Would you repeat the data below exactly, taking out the images?
Start of Given information
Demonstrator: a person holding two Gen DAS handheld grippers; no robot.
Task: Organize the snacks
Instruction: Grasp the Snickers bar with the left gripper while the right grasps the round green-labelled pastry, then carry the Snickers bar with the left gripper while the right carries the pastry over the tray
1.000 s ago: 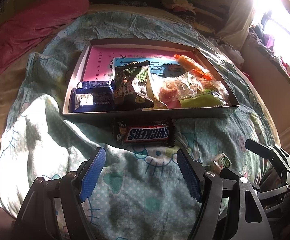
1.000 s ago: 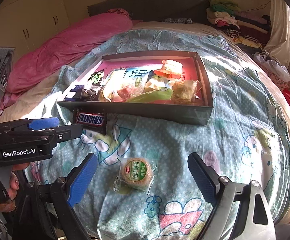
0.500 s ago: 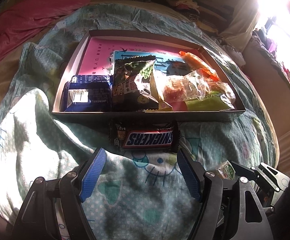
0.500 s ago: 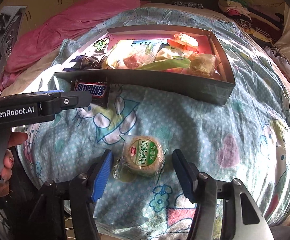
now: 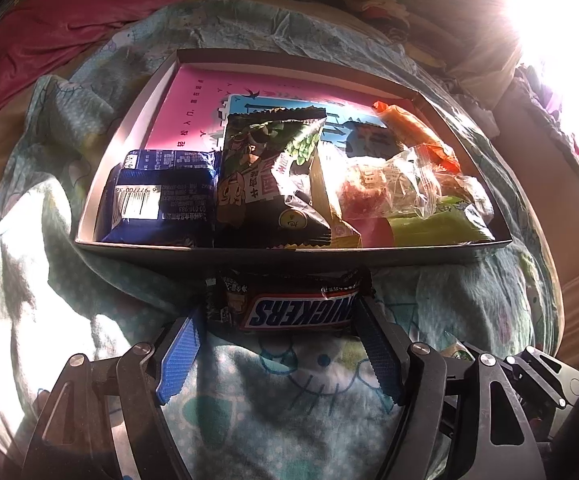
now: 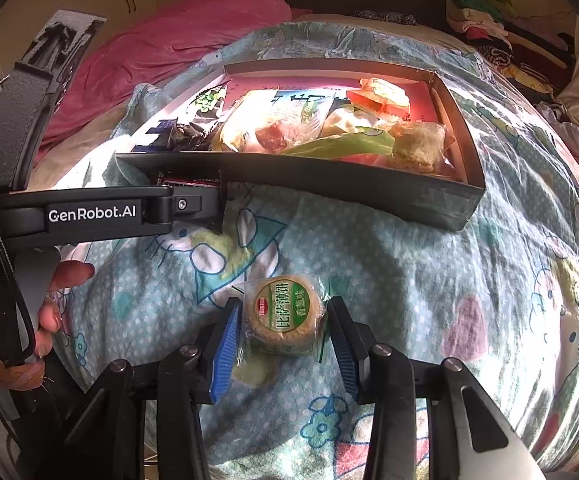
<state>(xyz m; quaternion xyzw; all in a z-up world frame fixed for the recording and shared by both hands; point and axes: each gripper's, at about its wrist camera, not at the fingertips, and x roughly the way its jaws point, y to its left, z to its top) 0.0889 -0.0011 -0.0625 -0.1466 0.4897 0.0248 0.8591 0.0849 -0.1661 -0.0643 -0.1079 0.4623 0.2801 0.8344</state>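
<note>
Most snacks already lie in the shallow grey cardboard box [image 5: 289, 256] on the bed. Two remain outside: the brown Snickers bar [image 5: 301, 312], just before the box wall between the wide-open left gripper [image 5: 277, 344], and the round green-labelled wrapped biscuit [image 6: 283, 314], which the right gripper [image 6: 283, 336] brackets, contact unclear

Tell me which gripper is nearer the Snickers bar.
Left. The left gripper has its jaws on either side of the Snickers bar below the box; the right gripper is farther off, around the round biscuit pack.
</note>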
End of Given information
**Result of this task**
Demonstrator: a person holding two Gen DAS handheld grippers; no robot.
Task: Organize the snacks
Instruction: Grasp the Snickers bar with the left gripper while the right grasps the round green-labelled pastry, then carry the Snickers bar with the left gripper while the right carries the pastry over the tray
1.000 s ago: 
1.000 s ago: 
0.500 s ago: 
0.500 s ago: 
now: 
now: 
<state>(xyz m; quaternion xyzw; all in a z-up world frame fixed for the recording and shared by both hands; point and axes: each gripper's, at about its wrist camera, not at the fingertips, and x roughly the way its jaws point, y to its left, z to its top) 0.0889 -0.0011 -0.0625 -0.1466 0.4897 0.0248 0.8591 0.0849 -0.1661 -0.0643 -0.1079 0.4623 0.2801 0.8344</state>
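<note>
Most snacks already lie in the shallow grey cardboard box [image 5: 289, 256] on the bed. Two remain outside: the brown Snickers bar [image 5: 301, 312], just before the box wall between the wide-open left gripper [image 5: 277, 344], and the round green-labelled wrapped biscuit [image 6: 283, 314], which the right gripper [image 6: 283, 336] brackets, contact unclear

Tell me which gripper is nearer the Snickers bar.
Left. The left gripper has its jaws on either side of the Snickers bar below the box; the right gripper is farther off, around the round biscuit pack.
</note>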

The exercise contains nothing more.